## Work instruction
In the material below, find every line containing the string "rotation" and return it.

## Information shown
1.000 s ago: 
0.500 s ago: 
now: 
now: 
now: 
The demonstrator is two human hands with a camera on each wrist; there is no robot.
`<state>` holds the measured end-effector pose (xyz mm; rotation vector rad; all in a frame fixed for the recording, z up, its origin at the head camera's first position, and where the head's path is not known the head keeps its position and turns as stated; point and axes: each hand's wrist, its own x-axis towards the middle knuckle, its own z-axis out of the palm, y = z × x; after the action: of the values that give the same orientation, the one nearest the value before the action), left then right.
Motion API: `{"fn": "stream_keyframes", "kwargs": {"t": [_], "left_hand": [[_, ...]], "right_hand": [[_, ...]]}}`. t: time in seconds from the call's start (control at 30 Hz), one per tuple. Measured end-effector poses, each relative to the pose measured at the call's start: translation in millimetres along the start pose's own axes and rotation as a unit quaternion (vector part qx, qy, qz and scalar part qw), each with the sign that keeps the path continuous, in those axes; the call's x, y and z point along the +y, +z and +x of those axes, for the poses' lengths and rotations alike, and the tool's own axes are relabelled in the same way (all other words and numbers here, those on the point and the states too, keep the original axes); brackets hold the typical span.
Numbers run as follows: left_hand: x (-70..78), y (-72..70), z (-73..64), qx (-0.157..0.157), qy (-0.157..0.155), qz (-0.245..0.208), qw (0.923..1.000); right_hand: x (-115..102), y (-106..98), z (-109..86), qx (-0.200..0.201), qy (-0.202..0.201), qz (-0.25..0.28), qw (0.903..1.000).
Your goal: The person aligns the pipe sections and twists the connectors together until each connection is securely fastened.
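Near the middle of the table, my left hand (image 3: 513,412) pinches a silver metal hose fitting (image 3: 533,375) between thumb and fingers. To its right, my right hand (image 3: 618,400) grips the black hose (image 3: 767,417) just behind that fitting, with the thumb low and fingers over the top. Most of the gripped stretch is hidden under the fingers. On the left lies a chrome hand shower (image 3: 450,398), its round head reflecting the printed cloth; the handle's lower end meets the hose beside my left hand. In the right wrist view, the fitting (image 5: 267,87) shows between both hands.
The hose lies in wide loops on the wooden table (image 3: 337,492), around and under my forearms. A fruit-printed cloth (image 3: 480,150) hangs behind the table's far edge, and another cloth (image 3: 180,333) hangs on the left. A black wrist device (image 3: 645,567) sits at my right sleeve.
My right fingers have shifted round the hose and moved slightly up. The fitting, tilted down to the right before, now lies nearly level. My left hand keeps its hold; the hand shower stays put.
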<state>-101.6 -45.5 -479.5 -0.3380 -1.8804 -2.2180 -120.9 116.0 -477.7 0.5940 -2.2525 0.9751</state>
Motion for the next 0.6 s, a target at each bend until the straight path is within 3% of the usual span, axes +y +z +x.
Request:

## Output for this task
`<state>` holds the measured end-effector pose (xyz mm; rotation vector rad; all in a frame fixed for the recording, z up, its origin at the head camera's first position, and where the head's path is not known the head keeps its position and turns as stated; point and axes: each hand's wrist, its own x-axis towards the middle knuckle, its own z-axis out of the palm, y = z × x; after the action: of the values that give the same orientation, the one nearest the value before the action), left then right.
Motion API: `{"fn": "stream_keyframes", "kwargs": {"t": [_], "left_hand": [[_, ...]], "right_hand": [[_, ...]]}}`. t: time in seconds from the call's start (control at 30 Hz), one per tuple. Measured end-effector poses, each relative to the pose measured at the call's start: translation in millimetres along the start pose's own axes and rotation as a unit quaternion (vector part qx, qy, qz and scalar part qw), each with the sign that keeps the path continuous, in those axes; the call's x, y and z point along the +y, +z and +x of those axes, for the poses' lengths and rotations alike, and the tool's own axes are relabelled in the same way (all other words and numbers here, those on the point and the states too, keep the original axes); brackets hold the typical span.

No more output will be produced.